Test Code CXURN Culture, Urine
Performing Laboratory
North Ottawa Community Hospital
Specimen Requirements
Specimen Type: Urine
Container/Tube: Screw-capped, sterile container
Specimen Volume: 1 mL
Collection Instructions:
1. Collect a random urine specimen.
2. No preservative.
3. For the proper collection of clean-catch urine specimens from female patients, the periurethral area and perineum should be cleansed with antiseptic soap and rinsed with sterile water.
4. The “clini-pad” antiseptic towelette may be used effectively instead of the soap and rinse procedure.
5. The labia should be held apart during voiding and the initial few milliliters of urine passed into a toilet bowl or bed pan to flush out bacteria from the urethra.
6. The midstream portion is then collected into a sterile container at the time of the greatest force of the urine stream. (Urine flowing over the labia or perineum is unacceptable.)
7. Label container with patient’s name (first and last) and date and time of collection.
Additional Information: Bacteria multiply rapidly in urine, therefore, the labeled specimen should be taken to the laboratory as soon as possible. If this is not possible, refrigerate the specimen. Refrigeration of the urine prevents multiplication of bacteria present.
Specimen Transport Temperature
Refrigerated
Day(s) Test Set Up
Monday through Sunday
Reference Values
No growth in 48 hours
Methodology
Conventional Culture Technique
Method Description
Specimens are cultured to enriched and/or selective media appropriate to the anatomic location and the scope of microorganisms expected. Cultures are incubated for 3 to 7 days depending on the specimen source. Pathogens or possible pathogens are identified using conventional biochemical tests in combination with BioMerieux Vitek® 2 automated identification system. Susceptibility testing is performed using either the Vitek® 2 automated antimicrobial susceptibility testing system or manual disk diffusion susceptibility testing.

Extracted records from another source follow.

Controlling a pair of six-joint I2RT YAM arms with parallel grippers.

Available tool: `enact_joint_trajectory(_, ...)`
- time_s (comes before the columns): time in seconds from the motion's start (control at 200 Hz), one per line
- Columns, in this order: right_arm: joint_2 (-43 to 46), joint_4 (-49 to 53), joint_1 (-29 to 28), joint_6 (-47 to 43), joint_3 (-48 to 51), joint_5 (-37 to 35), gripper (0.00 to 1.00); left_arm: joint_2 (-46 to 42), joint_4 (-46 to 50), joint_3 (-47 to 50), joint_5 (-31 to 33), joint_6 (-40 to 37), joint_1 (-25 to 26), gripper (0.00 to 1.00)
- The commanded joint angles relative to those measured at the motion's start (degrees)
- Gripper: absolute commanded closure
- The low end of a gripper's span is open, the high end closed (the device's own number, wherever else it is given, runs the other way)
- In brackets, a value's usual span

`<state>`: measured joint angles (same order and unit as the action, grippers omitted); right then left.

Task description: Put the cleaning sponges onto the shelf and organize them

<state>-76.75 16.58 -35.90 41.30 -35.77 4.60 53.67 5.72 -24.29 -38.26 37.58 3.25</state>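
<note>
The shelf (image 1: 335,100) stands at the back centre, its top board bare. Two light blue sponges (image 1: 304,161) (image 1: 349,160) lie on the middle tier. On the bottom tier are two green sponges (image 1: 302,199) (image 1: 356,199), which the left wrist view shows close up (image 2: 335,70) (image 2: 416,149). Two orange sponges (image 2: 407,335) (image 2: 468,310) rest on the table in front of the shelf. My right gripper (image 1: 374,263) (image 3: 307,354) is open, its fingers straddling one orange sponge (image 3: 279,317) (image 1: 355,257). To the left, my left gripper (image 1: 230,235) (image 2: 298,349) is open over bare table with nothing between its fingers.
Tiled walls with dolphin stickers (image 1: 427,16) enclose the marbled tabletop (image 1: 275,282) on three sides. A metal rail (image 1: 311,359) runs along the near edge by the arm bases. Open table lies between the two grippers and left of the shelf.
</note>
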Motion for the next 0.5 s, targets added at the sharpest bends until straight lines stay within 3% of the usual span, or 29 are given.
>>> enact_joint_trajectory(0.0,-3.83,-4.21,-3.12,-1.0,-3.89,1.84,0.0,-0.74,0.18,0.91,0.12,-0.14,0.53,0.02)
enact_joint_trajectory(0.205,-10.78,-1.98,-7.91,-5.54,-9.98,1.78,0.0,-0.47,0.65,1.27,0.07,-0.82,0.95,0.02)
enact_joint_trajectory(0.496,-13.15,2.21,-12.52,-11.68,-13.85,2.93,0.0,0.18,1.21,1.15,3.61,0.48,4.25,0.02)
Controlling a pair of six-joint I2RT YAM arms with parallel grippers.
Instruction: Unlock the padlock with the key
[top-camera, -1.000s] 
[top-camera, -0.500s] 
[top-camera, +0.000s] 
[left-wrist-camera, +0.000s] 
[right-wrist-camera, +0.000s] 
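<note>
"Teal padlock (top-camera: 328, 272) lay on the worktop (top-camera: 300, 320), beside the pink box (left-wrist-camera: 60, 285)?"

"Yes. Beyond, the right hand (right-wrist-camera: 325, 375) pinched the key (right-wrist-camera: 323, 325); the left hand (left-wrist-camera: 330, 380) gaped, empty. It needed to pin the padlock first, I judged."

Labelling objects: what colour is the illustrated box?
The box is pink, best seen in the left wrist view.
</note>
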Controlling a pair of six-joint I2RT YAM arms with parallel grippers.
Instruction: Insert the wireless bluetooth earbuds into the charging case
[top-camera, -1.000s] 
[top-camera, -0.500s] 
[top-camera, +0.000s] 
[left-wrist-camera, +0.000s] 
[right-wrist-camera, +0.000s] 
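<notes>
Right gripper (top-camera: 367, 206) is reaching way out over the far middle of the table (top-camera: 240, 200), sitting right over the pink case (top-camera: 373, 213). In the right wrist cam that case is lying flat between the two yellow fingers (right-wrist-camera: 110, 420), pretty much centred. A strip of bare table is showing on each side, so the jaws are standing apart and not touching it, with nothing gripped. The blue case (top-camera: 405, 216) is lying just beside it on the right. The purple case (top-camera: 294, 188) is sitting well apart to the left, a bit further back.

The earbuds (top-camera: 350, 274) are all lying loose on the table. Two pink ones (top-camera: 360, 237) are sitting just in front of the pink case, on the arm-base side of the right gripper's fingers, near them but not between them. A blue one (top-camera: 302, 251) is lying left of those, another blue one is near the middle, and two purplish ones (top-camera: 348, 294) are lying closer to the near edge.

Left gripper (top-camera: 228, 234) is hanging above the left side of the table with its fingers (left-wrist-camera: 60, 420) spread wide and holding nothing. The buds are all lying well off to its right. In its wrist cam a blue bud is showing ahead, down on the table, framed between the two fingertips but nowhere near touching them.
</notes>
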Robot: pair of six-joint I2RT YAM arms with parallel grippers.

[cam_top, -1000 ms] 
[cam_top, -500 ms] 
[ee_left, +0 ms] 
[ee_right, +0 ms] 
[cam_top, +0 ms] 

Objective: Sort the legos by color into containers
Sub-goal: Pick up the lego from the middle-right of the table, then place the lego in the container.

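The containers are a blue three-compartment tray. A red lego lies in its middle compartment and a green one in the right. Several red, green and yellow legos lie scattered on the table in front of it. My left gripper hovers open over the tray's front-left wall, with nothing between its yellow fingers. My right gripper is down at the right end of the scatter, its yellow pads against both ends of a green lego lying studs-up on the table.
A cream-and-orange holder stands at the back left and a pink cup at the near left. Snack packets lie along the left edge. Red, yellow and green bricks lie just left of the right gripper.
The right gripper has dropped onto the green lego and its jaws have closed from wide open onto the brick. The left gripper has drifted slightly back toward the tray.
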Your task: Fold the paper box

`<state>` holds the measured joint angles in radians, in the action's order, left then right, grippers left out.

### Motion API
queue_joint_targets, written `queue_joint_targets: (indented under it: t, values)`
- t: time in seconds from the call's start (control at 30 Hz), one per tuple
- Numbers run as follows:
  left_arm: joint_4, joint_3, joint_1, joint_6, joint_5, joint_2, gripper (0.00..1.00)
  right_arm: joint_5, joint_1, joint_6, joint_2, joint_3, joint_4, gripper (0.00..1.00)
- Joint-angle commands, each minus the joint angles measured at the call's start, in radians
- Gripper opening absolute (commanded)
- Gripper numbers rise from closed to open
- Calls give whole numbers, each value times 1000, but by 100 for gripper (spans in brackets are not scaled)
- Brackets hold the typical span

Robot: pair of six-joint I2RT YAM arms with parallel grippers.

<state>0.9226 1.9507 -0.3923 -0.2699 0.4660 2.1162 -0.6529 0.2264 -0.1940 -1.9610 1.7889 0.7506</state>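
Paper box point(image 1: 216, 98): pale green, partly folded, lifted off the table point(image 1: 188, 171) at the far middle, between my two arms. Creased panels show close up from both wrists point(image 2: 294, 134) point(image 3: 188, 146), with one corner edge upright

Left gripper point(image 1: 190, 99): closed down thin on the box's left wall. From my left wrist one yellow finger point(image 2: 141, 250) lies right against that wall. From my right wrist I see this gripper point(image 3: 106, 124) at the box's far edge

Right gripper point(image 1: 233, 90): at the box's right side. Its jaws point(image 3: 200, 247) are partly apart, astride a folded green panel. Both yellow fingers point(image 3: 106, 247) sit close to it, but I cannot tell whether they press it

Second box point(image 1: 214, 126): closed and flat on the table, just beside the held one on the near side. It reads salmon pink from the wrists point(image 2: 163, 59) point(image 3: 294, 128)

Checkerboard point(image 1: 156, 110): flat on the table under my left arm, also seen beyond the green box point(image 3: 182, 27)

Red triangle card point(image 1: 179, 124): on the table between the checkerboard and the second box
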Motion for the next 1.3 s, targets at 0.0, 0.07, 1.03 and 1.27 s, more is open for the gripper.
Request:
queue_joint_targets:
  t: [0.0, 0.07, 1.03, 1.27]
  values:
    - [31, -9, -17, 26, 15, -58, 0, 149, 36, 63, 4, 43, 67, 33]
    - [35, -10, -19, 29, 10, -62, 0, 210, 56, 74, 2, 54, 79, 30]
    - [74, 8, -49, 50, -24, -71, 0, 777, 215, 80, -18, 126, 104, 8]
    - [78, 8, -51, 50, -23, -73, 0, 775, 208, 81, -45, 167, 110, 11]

When antimicrobial susceptibility testing is performed, testing is performed on pure culture isolates of pathogenic (or potentially pathogenic) bacteria grown from specimens that have been appropriately collected, so as not to confuse clinically significant isolates with normal flora.
Antimicrobial susceptibility testing determines the minimal inhibitory concentration (MIC) value of selected antimicrobial agents against isolated potentially pathogenic bacteria. The MIC is the lowest antimicrobial concentration that inhibits growth of the bacterium. Clinical breakpoints (interpretive criteria) applied are published by Clinical and Laboratory Standards Institute (CLSI) M100-S30, 2020.
MIC Reference Values
NI (no interpretation)
In some instances, an interpretive category cannot be provided based on available data.
S (susceptible)
A category defined by a breakpoint that implies that isolates with an MIC at or below or a zone diameter at or above the susceptible breakpoint are inhibited by the usually achievable concentrations of antimicrobial agent when the dosage recommended to treat the site of infection is used, resulting in likely clinical efficacy.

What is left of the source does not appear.